Die Mehrheitsparteien im Parlament der Deutschsprachigen Gemeinschaft halten an der Schwarzen Null fest. Sie soll aber kein Fetisch sein. Im Falle einer Rezession könnten wieder neue Schulden gemacht werden.

Die Mehrheit im PDG (Bild: Manuel Zimmermann/BRF)

Die Mehrheit im PDG (Bild: Manuel Zimmermann/BRF)

Die Mehrheitsparteien des Parlaments der Deutschsprachigen Gemeinschaft haben am Donnerstag ihre Schwerpunkte für die neue Legislaturperiode vorgestellt.

Dabei wollen ProDG, SP und PFF „auf Kontinuität setzen, ohne in Stillstand zu verharren“. Erstmal wirken die gleichen Parteien weiter, die schon in der letzten Legislatur die Mehrheit gestellt haben.

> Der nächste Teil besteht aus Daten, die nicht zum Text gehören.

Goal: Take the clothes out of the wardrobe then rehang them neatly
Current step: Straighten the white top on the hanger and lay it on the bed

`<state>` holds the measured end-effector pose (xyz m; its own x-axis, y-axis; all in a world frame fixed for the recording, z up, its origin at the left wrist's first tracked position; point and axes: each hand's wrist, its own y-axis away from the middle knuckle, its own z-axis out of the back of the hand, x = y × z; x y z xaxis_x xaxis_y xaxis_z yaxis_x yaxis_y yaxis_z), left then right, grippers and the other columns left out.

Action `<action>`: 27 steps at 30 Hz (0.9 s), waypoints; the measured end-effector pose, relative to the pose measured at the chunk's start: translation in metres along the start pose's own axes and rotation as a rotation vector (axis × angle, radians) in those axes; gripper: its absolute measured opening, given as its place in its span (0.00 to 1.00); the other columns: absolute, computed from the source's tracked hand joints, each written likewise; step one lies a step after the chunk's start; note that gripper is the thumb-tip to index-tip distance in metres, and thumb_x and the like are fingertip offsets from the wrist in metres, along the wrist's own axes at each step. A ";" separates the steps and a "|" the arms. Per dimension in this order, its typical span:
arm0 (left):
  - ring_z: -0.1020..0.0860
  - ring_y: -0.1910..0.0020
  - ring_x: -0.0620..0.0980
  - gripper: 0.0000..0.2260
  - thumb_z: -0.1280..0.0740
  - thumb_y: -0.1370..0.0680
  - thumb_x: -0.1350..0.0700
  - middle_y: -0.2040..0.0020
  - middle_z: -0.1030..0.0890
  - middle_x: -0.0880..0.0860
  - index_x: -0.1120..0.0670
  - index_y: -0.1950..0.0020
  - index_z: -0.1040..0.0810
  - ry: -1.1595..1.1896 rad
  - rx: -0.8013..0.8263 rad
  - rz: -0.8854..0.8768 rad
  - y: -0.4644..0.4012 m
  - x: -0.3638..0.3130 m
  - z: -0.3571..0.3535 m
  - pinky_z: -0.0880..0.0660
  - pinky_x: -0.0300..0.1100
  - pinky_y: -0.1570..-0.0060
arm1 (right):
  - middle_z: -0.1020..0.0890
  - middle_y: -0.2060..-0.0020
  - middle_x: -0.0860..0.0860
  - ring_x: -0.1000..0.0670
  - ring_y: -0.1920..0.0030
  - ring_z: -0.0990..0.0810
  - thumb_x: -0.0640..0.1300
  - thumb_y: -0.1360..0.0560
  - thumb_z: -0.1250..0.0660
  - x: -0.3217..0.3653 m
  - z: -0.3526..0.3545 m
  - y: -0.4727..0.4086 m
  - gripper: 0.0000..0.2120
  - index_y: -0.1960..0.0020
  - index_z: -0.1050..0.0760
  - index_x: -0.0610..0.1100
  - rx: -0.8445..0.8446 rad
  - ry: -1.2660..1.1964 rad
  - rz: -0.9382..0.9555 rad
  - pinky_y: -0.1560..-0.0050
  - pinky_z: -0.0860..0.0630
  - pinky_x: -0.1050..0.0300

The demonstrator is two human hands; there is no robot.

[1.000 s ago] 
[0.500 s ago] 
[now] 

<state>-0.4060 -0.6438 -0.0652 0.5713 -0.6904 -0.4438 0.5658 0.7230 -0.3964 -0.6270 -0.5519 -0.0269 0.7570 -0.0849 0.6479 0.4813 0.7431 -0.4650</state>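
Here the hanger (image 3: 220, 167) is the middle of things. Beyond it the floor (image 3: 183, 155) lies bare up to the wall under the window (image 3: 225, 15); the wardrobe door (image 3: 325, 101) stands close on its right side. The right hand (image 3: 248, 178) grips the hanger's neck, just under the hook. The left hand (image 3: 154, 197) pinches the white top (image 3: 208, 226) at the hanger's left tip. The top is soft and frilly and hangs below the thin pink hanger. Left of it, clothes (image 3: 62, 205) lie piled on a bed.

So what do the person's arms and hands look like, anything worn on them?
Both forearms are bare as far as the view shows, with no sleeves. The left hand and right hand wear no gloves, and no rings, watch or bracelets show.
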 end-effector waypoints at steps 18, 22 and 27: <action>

Ministerpräsident Oliver Paasch hatte bereits am Montag seine Regierungserklärung präsentiert. Da waren am Donnerstag von den Fraktionssprechern keine großen Überraschungen zu erwarten.

Aber die Schwerpunkte sind vorgestellt worden. Da stechen Bildung und Soziales hervor. Die ärztliche Versorgung soll abgesichert werden. Da geht es um Maßnahmen, die dazu führen sollen, Ärzte an Ostbelgien zu binden. Pflege soll bezahlbar bleiben. Aber vor allem sollen die beiden Krankenhausstandorte weiter gesichert werden: „Das ist schon seit 20 Jahren unser Haupttätigkeitsfeld. Die noch immer existierenden Krankenhäuser sind der Beweis für den Mehrwert der DG und der Autonomie. Wer glaubt denn noch ernsthaft, dass es diese beiden Krankenhäuser in Eupen und St. Vith mit ihrem Dienstleistungsangebot noch gäbe, wenn es die DG nicht gäbe. Wir als DG sind da bereit, noch mehr Verantwortung zu übernehmen“, sagt SP-Fraktionschef Charles Servaty.

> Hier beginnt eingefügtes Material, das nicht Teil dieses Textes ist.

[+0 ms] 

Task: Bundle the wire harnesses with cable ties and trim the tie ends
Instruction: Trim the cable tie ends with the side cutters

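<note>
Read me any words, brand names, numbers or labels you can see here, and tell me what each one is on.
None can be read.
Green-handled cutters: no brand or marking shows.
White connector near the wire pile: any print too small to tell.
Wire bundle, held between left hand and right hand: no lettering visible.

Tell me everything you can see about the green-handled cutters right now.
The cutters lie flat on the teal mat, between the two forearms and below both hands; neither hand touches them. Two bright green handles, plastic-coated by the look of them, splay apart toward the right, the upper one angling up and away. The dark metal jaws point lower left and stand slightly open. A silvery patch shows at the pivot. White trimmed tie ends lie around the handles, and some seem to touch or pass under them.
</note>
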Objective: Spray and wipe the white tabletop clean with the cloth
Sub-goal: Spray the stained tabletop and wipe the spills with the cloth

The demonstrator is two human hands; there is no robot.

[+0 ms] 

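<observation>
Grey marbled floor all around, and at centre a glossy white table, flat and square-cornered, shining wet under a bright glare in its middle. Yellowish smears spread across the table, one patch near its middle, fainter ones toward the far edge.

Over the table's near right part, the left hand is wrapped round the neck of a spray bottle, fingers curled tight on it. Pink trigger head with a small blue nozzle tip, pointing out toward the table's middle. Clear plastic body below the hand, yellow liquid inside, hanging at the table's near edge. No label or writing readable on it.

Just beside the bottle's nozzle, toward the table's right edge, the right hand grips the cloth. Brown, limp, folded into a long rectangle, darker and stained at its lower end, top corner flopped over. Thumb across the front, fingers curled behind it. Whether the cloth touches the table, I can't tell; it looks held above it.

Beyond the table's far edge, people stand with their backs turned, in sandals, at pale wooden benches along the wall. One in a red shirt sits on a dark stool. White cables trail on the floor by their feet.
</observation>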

Neben den sozialen Themen ist der zweite große Schwerpunkt die Bildung. Da sind mehrere Reformen im Köcher. Zum Beispiel eine Reform der Primarschullehrerausbildung oder die Modernisierung des Dienstrechts im Unterrichtswesen.

Ein ambitioniertes Ziel dieser Mehrheit ist aber auch, dass schwer vermittelbare Arbeitslose in den Arbeitsmarkt integriert werden sollen.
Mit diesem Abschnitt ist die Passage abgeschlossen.